The depths of winter bring out the best shellfish of the year, showcased here in a cozy recipe for mussels in cider cream sauce.
By Amy Traverso
Dec 03 2020
Mussels in Cider Cream SaucePhoto Credit : Styled and Photographed by Liz Neily
Any brand of hard cider will do here (we like Citizen, Artifact, Bantam, Shacksbury, Carr’s, and Farnham Hill, all made in New England). Be aware that the most popular mass-market brands tend to be quite sweet.
4 pounds mussels
4 slices bacon, diced
1 large onion, diced
3 large garlic cloves, minced
1 tablespoon lightly chopped thyme leaves
1 1/2 teaspoons paprika
1 teaspoon kosher salt
2 cups hard cider
3/4 cup heavy cream
Fresh parsley, for garnish
First, clean and sort the mussels: Rinse them in a colander, discarding any with broken shells. Remove any stringy threads (beards) from the shells with a paring knife or a firm tug. If any of the mussels are slightly open, tap them. If they close, they’re still alive and ready to cook; if they remain open, discard them.
Line a plate with paper towels and set aside. In a large Dutch oven over medium heat, sauté the bacon, stirring often, until it turns brown and crisp, about 5 minutes. Remove the bacon with a slotted spoon and transfer to the towel-lined plate, leaving the fat in the pot.
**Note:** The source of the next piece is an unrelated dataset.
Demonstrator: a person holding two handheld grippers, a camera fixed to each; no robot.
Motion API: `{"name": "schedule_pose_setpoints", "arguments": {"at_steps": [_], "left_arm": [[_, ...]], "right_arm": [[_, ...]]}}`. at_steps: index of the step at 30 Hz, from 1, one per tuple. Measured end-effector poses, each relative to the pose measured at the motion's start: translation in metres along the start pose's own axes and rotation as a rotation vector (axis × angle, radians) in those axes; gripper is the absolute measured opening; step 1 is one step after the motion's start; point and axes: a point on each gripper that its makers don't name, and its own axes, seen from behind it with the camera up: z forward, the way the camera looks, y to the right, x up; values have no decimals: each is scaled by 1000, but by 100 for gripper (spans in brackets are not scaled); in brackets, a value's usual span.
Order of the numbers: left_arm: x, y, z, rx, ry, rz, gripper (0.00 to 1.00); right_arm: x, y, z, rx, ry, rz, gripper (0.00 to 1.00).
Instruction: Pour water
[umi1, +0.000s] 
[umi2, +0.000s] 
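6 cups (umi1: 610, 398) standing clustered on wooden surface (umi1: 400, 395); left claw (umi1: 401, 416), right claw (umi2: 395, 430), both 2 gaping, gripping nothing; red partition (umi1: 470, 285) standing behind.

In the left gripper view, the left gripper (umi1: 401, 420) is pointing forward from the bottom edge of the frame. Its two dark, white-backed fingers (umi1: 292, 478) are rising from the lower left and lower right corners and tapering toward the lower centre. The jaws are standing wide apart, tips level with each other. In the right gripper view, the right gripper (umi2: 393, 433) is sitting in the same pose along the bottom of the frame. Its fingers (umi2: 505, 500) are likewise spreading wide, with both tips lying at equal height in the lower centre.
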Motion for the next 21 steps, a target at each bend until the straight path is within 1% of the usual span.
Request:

Add the onion, garlic, thyme, paprika, and salt to the pot and stir for 1 minute. Add the cider, bring to a boil, then reduce heat to a simmer and cook until the cider is reduced by half, about 10 to 15 minutes. Increase heat to medium-high, add the mussels, cover the pot, and cook until all the mussels are open, 5 to 8 minutes. Stir in the cream and transfer to a serving bowl. Sprinkle with reserved bacon and parsley, and serve with crusty bread on the side to mop up the juices.